R> url_cmc <- "https://coinmarketcap.com/currencies/views/all/"
R> library(rvest) # for data fetching
R> library(plotrix) # for 3Dplot
R> library(dplyr)
Now do the actual reading:
R> url_cmc %>%
read_html() %>%
html_nodes(css = "table") %>%
html_table() %>%
as.data.frame() -> "tbl_cmc" # save table to variable <tbl_cmc>
The above code snippet "reads" crypto price chart and stores it to the variable named tbl_cmc
.
Let's see what our program fetched by issuing head(tbl_cmc)
command:
R> head(tbl_cmc)
X. Name Symbol Market.Cap Price Circulating.Supply Volume..24h. X..1h X..24h X..7d
1 1 Bitcoin BTC $42,533,685,929 $2593.64 16,399,225 $1,122,030,000 -0.10% 0.76% -10.30%
2 2 Ethereum ETH $34,637,433,018 $374.00 92,613,953 $688,324,000 -0.24% -1.57% -1.84%
3 3 Ripple XRP $10,845,834,234 $0.283253 38,290,271,363\n \n \n * $253,494,000 0.12% 4.85% 6.05%
4 4 Litecoin LTC $2,584,999,454 $50.08 51,617,607 $991,078,000 -0.30% 14.08% 59.22%
5 5 Ethereum Classic ETC $2,112,575,943 $22.78 92,744,703 $249,724,000 -0.95% 1.48% 3.51%
6 6 NEM XEM $1,806,894,000 $0.200766 8,999,999,999\n \n \n * $8,277,050 0.27% 2.42% -9.58%
It did fetch the table, but the table contains a few unwanted characters such as new line, \n
, spaces, %
. In order to conduct analysis, we need to get rid off these characters. Computers don't seem to go well with texts; they understand numbers better. I would like to remove the first column(coins' ranking from CMC - we'll create rankings based on our custom criteria), make the column names small, lowercase and meaningful. Having a look at the website should make this post's naming. Let's do...

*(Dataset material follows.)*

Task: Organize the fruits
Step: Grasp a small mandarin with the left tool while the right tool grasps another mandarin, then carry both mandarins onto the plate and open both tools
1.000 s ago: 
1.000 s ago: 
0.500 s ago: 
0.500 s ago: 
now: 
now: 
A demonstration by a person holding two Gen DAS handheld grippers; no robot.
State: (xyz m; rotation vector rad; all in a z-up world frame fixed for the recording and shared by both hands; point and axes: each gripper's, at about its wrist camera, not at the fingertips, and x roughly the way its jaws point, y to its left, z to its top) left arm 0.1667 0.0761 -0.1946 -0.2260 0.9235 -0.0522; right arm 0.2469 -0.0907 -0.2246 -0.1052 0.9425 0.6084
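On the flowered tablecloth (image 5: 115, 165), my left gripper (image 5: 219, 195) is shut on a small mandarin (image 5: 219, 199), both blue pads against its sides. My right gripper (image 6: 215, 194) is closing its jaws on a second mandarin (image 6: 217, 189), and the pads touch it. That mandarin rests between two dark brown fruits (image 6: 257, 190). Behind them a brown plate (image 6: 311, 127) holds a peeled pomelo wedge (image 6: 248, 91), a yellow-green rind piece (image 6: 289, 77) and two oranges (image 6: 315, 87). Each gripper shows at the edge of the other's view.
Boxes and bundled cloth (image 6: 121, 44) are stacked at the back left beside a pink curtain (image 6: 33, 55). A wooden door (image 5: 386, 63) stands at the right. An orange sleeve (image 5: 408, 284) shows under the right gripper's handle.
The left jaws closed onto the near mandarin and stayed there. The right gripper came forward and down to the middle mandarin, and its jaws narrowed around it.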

R> tbl_cmc[] <- lapply(tbl_cmc, gsub, pattern = "\\\n|\\s|[%*$,?]", replacement = "")
R> tbl_cmc$X. <- NULL
R> names(tbl_cmc) <- c("name", "symb", "mcap", "price", "supply", "vol", "ch1h", "ch24h", "ch7d")

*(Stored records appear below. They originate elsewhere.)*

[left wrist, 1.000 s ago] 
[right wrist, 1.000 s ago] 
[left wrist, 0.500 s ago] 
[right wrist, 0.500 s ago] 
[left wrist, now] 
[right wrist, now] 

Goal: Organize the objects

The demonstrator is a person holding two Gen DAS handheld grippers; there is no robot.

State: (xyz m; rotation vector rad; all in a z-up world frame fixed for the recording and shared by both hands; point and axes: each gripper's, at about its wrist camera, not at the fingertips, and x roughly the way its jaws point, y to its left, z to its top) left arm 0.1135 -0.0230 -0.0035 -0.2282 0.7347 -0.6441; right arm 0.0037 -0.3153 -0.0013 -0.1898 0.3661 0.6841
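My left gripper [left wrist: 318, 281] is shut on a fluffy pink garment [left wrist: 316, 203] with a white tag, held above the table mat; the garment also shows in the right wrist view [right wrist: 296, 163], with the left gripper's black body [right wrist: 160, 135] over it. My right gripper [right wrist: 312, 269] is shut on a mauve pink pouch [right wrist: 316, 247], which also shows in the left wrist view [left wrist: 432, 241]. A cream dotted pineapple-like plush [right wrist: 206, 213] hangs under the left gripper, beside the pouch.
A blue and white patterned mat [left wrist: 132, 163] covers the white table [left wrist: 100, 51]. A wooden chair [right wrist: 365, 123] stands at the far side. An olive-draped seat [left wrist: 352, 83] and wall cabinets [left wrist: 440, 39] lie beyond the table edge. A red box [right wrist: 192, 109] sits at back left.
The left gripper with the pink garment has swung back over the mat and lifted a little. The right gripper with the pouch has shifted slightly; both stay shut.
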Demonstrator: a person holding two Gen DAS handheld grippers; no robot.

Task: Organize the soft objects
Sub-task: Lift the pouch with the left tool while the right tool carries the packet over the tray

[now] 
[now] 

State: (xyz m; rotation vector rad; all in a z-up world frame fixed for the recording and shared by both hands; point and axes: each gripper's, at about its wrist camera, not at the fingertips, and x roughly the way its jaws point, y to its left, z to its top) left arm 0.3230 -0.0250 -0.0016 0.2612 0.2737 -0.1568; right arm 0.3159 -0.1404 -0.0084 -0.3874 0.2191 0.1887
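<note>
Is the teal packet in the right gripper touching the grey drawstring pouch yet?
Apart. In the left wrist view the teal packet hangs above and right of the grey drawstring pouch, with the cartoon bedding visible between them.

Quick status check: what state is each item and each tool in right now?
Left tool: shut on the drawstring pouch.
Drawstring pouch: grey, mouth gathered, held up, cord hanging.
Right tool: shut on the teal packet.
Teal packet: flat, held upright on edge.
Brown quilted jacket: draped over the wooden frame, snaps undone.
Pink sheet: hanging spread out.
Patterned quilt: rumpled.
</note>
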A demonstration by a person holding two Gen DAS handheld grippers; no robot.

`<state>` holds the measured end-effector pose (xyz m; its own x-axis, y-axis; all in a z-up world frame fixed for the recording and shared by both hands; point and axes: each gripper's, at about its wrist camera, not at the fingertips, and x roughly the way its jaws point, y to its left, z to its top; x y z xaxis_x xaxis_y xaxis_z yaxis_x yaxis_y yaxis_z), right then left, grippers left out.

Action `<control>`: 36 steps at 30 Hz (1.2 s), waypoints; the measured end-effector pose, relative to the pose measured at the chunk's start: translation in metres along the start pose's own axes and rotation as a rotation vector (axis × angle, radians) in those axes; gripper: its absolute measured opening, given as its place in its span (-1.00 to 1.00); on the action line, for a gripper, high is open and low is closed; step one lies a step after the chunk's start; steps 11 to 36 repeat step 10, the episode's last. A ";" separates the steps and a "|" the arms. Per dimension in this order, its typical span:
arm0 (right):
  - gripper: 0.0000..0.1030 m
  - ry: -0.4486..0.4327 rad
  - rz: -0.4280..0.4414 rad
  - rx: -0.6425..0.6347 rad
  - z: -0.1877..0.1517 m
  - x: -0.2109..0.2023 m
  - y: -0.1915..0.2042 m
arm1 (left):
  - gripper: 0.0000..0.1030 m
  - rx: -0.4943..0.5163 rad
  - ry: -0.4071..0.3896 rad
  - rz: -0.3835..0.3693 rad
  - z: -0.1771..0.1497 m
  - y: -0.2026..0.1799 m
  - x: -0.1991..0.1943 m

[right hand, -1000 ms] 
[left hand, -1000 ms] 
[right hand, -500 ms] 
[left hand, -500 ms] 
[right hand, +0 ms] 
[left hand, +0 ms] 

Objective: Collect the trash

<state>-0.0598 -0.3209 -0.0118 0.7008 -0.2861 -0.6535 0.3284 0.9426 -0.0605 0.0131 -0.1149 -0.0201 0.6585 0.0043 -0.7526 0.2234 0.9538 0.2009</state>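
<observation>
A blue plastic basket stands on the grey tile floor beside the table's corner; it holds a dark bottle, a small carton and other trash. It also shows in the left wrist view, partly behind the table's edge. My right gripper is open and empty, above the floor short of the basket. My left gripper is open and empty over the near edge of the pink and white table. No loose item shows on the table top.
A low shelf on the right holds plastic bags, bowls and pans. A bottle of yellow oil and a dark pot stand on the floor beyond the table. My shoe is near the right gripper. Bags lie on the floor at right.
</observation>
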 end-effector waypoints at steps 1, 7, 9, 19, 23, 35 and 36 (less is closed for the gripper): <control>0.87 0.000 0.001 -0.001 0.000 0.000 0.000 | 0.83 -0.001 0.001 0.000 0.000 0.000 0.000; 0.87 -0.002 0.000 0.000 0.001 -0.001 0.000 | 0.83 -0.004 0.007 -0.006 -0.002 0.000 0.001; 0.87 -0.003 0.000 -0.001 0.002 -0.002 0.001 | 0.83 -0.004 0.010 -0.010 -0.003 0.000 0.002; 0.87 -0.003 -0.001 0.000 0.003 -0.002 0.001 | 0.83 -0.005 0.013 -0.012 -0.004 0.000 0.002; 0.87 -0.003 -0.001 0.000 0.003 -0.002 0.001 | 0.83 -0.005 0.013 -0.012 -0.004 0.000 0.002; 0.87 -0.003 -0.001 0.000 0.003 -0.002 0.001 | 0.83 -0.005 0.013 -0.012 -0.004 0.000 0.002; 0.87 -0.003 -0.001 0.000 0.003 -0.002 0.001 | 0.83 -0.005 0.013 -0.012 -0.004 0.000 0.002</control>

See how our table looks with head(tbl_cmc)
:
R> head(tbl_cmc)
name symb mcap price supply vol ch1h ch24h ch7d
1 Bitcoin BTC 42533685929 2593.64 16399225 1122030000 -0.10 0.76 -10.30
2 Ethereum ETH 34637433018 374.00 92613953 688324000 -0.24 -1.57 -1.84
3 Ripple XRP 10845834234 0.283253 38290271363 253494000 0.12 4.85 6.05
4 Litecoin LTC 2584999454 50.08 51617607 991078000 -0.30 14.08 59.22
5 EthereumClassic ETC 2112575943 22.78 92744703 249724000 -0.95 1.48 3.51
6 NEM XEM 1806894000 0.200766 8999999999 8277050 0.27 2.42 -9.58
Nice! We now have pretty nice looking table. Suppose, we're interested in top 100 crytocoins of total market capitalization. In order to select top 100, we can sort (descending) market capitalization, tbl_cmc$mcap
. Oh, wait, can we run mathematical operations on market capitalization variable, mcap
? Let's see:
R> typeof(tbl_cmc$mcap)
[1] "character"
We can't do maths on texts. Let's convert the character
type to numeric
:
R> num_tbl_cmc <- lapply(tbl_cmc[-c(1:2)], as.numeric) %>%
as.data.frame()
R> tbl_clean <- cbind(tbl_cmc$name, tbl_cmc$symb, num_tbl_cmc)
R> names(tbl_clean) <- c("name", "symb", "mcap", "price", "supply", "vol", "ch1h", "ch24h", "ch7d")
Check again with typeof(tbl_clean$mcap)
command:
R> typeof(tbl_clean$mcap)
[1] "double"
double
is a floating point data type in R (and all other languages) on which mathematical operations are valid. So let's select top 100 crypto by market capitalization and store the table in variable named top_100_mcap
:
R> top_100_mcap <- arrange(.data = tbl_clean, desc(mcap))[1:100, ]
Now we might be interested to know how much the total of top 100 crypto market caps add up to. Well, do:
R> sum(top_100_mcap$mcap)
[1] 107433383060
So top 100 crypto add up to $107.433bn. Well, what percentage does BTC or ETH have of that total market cap? Fine, why not calculate market share percentage for all 100 currencies? We create mcap_prcnt
variable where mcap_prcnt [i] = mcap[i] / sum(mcap)
. Based on the percentage data, we then plot a pie chart for top 20 coins by market cap:
R> top_100_mcap$mcap_prcnt <- top_100_mcap$mcap/sum(top_100_mcap$mcap)
R> top_20_mcap <- arrange(.data = top_100_mcap, desc(mcap))[1:20, ]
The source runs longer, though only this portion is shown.